DATA UNDER STUDY:
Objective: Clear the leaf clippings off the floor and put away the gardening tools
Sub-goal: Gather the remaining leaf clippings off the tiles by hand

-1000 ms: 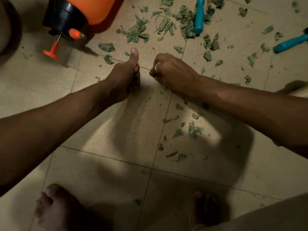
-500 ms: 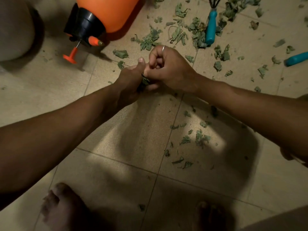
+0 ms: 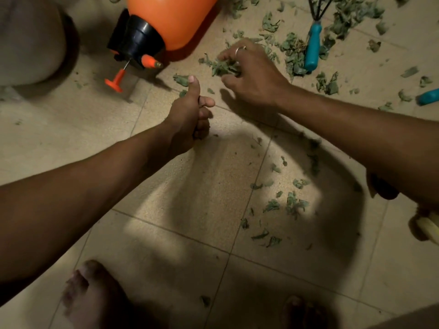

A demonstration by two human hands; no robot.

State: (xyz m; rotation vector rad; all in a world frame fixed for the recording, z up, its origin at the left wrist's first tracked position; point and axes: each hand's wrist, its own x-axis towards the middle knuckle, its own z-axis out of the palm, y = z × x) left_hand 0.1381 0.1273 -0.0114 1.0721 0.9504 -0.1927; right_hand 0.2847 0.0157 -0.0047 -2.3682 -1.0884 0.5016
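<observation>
1. I am standing barefoot at the near edge; my left foot (image 3: 95, 295) is showing plainly and my right foot (image 3: 306, 312) is sitting in deep shadow.
2. The floor (image 3: 166, 233) is spreading out under me in pale beige tiles with thin grout lines. The room is dim, and shadows of my arms are falling across a lit patch of tile.
3. Loose leaf clippings (image 3: 294, 203) are lying scattered in that lit patch, below my right forearm.
4. Something pale yellow (image 3: 427, 227) is poking in at the right edge; I cannot tell what it is.
5. My left hand (image 3: 190, 117) is hovering above the tile, fingers clenched into a fist and thumb sticking up. I cannot tell whether anything is inside.
6. My right hand (image 3: 251, 74), wearing a ring (image 3: 240, 49), is reaching further out, its fingers curling round a clump (image 3: 222, 67) of green clippings on the floor.
7. An orange sprayer (image 3: 171, 20) is lying on its side beyond my left hand, its black cap (image 3: 137, 41) and orange plunger (image 3: 114, 83) pointing towards me.
8. A hand rake (image 3: 312, 51) with a teal handle is lying among the thickest litter of clippings, beyond my right hand.
9. A second teal handle (image 3: 428, 97) is showing at the right edge.
10. A pale rounded shape (image 3: 28, 43) is filling the far left corner.
</observation>
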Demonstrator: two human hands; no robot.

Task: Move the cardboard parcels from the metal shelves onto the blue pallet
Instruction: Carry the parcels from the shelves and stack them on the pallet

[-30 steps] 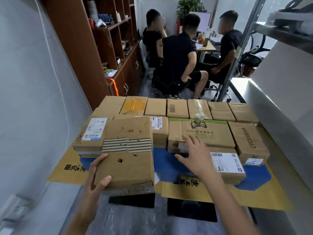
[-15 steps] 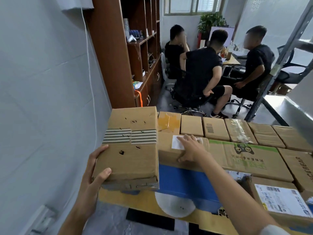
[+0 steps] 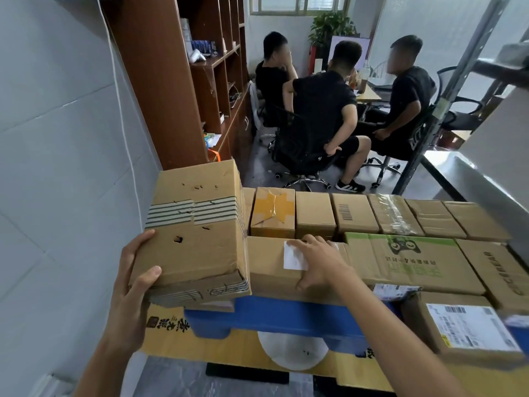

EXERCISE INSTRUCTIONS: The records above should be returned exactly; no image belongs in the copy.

TASK RESULT:
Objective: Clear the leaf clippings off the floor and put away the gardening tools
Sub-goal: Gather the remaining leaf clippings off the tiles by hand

-1000 ms: 
-500 ms: 
+0 ms: 

A demonstration by two human hands; no robot.

State: (xyz m; rotation vector rad; all in a world frame fixed for the recording, z up, its origin at the left wrist's first tracked position; point and axes: each hand's wrist, its own x-axis towards the middle knuckle, its own z-axis out of the palm, y = z × x) left_hand 0.1381 0.1273 -0.0114 1.0721 0.9504 -0.1927; right_hand 0.2847 0.0157 -0.0047 -2.3682 -1.0884 0.5016
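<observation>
1. I am standing barefoot at the near edge; my left foot (image 3: 95, 295) is showing plainly and my right foot (image 3: 306, 312) is sitting in deep shadow.
2. The floor (image 3: 166, 233) is spreading out under me in pale beige tiles with thin grout lines. The room is dim, and shadows of my arms are falling across a lit patch of tile.
3. Loose leaf clippings (image 3: 294, 203) are lying scattered in that lit patch, below my right forearm.
4. Something pale yellow (image 3: 427, 227) is poking in at the right edge; I cannot tell what it is.
5. My left hand (image 3: 190, 117) is hovering above the tile, fingers clenched into a fist and thumb sticking up. I cannot tell whether anything is inside.
6. My right hand (image 3: 251, 74), wearing a ring (image 3: 240, 49), is reaching further out, its fingers curling round a clump (image 3: 222, 67) of green clippings on the floor.
7. An orange sprayer (image 3: 171, 20) is lying on its side beyond my left hand, its black cap (image 3: 137, 41) and orange plunger (image 3: 114, 83) pointing towards me.
8. A hand rake (image 3: 312, 51) with a teal handle is lying among the thickest litter of clippings, beyond my right hand.
9. A second teal handle (image 3: 428, 97) is showing at the right edge.
10. A pale rounded shape (image 3: 28, 43) is filling the far left corner.
</observation>
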Demonstrator: two human hands; no robot.

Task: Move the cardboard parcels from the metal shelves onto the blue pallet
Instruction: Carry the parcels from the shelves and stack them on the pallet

[-30 steps] 
[-15 steps] 
[+0 steps] 

The required output is now complete.